There are actually two different agrégations: an agrégation for secondary education, leading to the position of professeur agrégé, and an agrégation for professorships in some disciplines of higher education.

The main agrégation, the most famous one, leads the candidates to the position of professeur agrégé after secondary education. The difficulty and selectivity (number of available positions) vary from one discipline to another : there are about 300 such positions open each year in mathematics, but usually fewer positions for humanities and social sciences (only around 20 for philosophy, for instance), and perhaps only one seat in some rarely taught foreign languages such as Japanese. The professeurs agrégés constitute a higher category of teachers compared to the professeurs certifiés, recruited through the CAPES. In theory, the agrégés are expected to teach at high school level (lycées) and also at university, while the certifiés teach in junior high schools (collèges), but there is a significant overlap.

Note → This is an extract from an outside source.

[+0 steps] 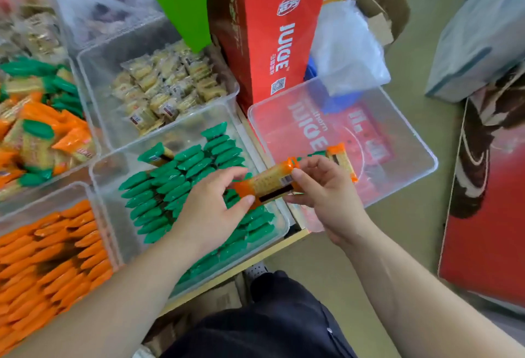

In addition to the vast majority of agrégés teaching in lycées, some agrégés teach in the preparatory classes to the grandes écoles. Finally, some agrégés teach in regular universities, but do not, nominally, do scientific research as regular university academics do; the positions are known as PRAG. Some similar but temporary positions (agrégé préparateur, AGPR), including research, exist in the écoles normales supérieures, but they are obviously very few and very hard to obtain.